1 Introduction

The concept of ‘affective computing’ suggests that computers may be capable of detecting emotion, responding appropriately and expressing emotion [1]. In this sense, computer systems incorporate human-like emotional intelligence and empathy [2]. In the field of affective computing, emotion is defined as a systems’ subjective interpretation of meaningful events [3]. Within robotics, sentiment analysis and emotion understanding are essential to developing longer-term relationships and rapport with human users, especially to maintain interest when the novelty of engagement wears off [4].

Sentiment expression is widely understood to be multimodal, requiring both non-verbal and verbal efforts that are mutually understood by and align with the interactive parties. Non-verbal parameters include facial expressions and head movements (i.e., tilting). Verbal expression of emotion is more complicated and includes semantics (content of speech) and prosodic cues which impact meaning (i.e., intonation, pitch, volume/energy, pauses or speed) [5].

Through changes in verbal and non-verbal parameters, various emotions can be expressed (and ultimately detected). Previous work on cross-cultural human-human interaction has reported that many of these speech features can be used universally, to correctly identify emotion [6]. Specifically, humans identify joy/happiness by a rapid speaking rate, higher pitch and larger pitch range, while sadness can be detected through a slower speaking rate, lower average pitch and more narrow range [7]. Anger and fear both have a faster speaking rate, but anger has a rising pitch contour, while fear may have more varied loudness [7].

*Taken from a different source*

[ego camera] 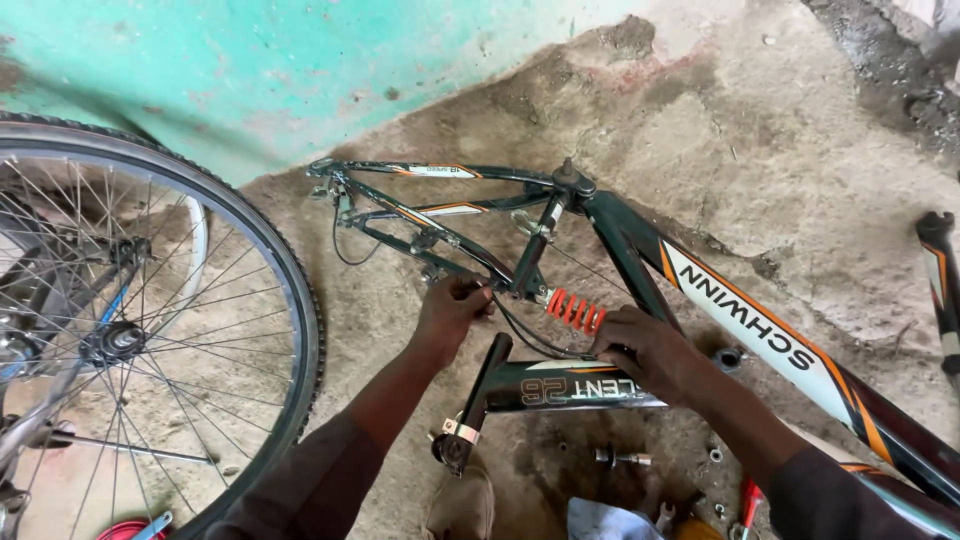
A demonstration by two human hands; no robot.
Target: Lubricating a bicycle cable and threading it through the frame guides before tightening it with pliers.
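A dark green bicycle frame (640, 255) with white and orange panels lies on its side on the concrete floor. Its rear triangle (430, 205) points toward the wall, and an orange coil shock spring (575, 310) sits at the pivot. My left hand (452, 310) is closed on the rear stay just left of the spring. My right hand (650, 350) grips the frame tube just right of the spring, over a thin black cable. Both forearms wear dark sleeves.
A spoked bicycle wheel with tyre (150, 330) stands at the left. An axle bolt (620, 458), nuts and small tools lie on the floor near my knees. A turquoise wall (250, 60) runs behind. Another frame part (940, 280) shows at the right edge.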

The ‘Big Six’ or ‘Big Eight’ categories are often used to understand and distinguish between main emotions. The Big Six include: anger, disgust, fear, joy/happiness, sadness, and surprise [8,9,10]. Plutchik identified eight emotions, adding anticipation and trust to the Big Six [11]. These were also understood to have opposing emotions (e.g., happiness/joy and sadness) and range in intensity. As a result, trends measuring emotion have resulted in Russell’s Circumplex Model of Affect, whereby emotions revolve around arousal and valence [12]. Computational modelling of sentiment has aimed to detect these continuous values [13, 14]. Researchers have also used a form of multiclass classification, whereby the classes include the categories as identified as above, or simply: positive, negative and neutral [9, 10, 15].

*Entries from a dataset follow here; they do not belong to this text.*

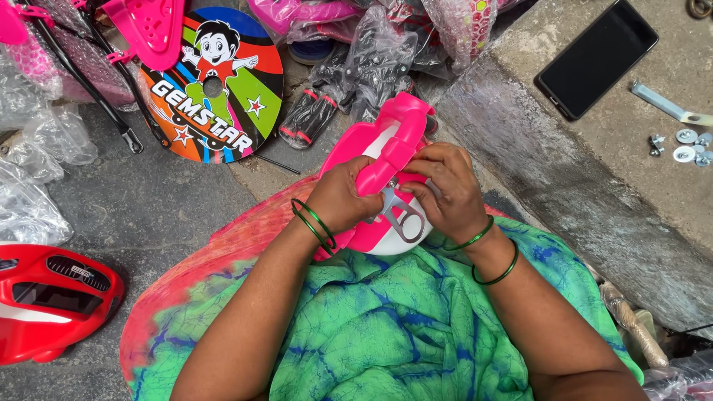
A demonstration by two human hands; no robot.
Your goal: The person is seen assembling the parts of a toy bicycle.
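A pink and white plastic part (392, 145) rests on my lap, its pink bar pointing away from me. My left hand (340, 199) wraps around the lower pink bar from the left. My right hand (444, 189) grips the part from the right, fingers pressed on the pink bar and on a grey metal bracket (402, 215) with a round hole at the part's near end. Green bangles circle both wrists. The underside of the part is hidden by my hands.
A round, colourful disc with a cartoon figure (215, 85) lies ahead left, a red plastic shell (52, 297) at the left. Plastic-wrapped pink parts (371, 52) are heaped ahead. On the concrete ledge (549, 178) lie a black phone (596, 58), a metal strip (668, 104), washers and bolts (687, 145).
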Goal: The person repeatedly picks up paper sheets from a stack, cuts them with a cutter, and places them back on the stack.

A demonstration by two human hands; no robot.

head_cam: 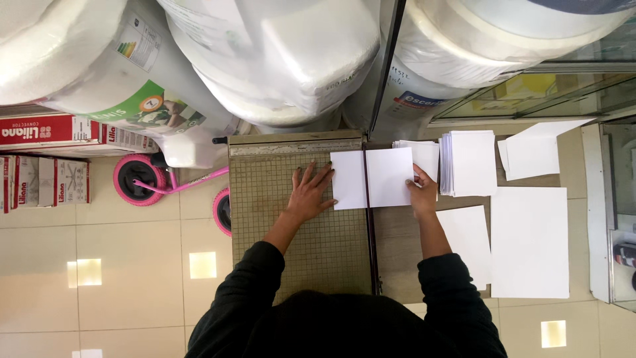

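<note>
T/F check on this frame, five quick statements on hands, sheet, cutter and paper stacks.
1. The left hand lies flat on the gridded cutter board, fingers spread. True.
2. The right hand holds a pair of scissors. False: it rests on the right edge of the white sheet, no tool in it.
3. The white sheet lies across the cutter's blade arm. True.
4. The paper stack sits left of the cutter. False: it is right of the right hand, on the wooden table.
5. The pink wheeled toy stands on the table. False: it is on the tiled floor, left of the cutter.
</note>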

However, sentiment expression and detection are extremely complex. This is because prosodic factors such as intonation do not consist of single independent systems, but are a product of the amalgamation of various features, including tone, loudness, tempo, rhythm and pitch range and contour [16]. Combining verbal expressions as such with non-verbal expressions in systems can be helpful, but also more complicated. This is because emotional incongruence may occur, whereby the different modalities indicate differing emotions [17]. For example, an individual may smile while presenting bad news, or demonstrate sarcasm with a serious facial expression. While humans can typically navigate this incongruence, on-going research is dedicated to attempting to understand how [18, 19]. Nuances such as these are important to understand when attempting to design computer and robotic systems that can detect and express sentiment.

Previous research on human-robot interaction has focussed on non-verbal expressions of sentiment, including facial and body expressions [20, 21]. Less has been conducted purely on prosodic factors. However, this has included augmenting ‘robotic’ voices with forms of prosody in an attempt to convey sentiment [5]. A gap in knowledge remains on which prosodic factors are required for successful sentiment expression and detection in human-robot interaction.

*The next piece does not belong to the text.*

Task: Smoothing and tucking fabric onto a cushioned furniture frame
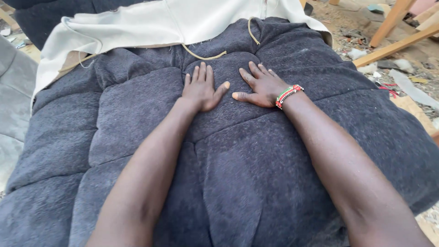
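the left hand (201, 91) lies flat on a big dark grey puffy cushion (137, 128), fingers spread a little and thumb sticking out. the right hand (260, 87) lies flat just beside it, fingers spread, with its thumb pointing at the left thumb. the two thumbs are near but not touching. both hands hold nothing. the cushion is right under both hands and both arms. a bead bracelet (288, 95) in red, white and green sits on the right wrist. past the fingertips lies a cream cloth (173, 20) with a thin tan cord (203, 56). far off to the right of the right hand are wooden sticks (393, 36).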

This review is part of an over-arching project that seeks to develop a sentiment analyser that can be implemented on a robot. Our previous work has included the development of a coverage-based sentiment and sub-sentence extraction system that estimates a span of input text and recursively feeds this information back to the networks for sentiment identification [4]. Twenty-four ablation studies were conducted and showed promising results. Our next step, and the aim of this review, is to understand how emotional speech is expressed or detected within existing robotic systems, with a focus on prosody.

2 Methods and Methodology

We conducted a scoping review, as this method seeks to explore and synthesise the available literature, as well as to map relevant ideas and concepts in regard to the research topic [22, 23]. As in other reviews, scoping reviews are conducted systematically and transparently, but like narrative and descriptive reviews, cover the breadth (not the depth) of research by summarizing previous knowledge [24, 25].

The methods and procedures of this scoping review aligned with the established five-step process proposed by Arksey and O’Malley [24]: (1) identifying the research question, (2) identifying relevant studies, (3) selecting studies, (4) charting the data, and (5) collating, summarizing, and reporting the results. We also report this review in alignment with the PRISMA-ScR guideline [26].

2.1 Identifying the Research Question

The purpose of this project is to develop a sentiment analyser that can be implemented on a robot. Therefore, we wanted to understand how emotional speech is expressed or identified within existing robot systems, such as by using tone, speed or pitch. This helped us to consequently develop the research question: What prosodic elements are related to emotional speech in human-computer/robot interaction?

2.2 Identifying Relevant Studies

Four engineering and social science databases were searched on the 5th May 2021. These included SCOPUS, IEEE Xplore, ACM Digital Library and PsycINFO.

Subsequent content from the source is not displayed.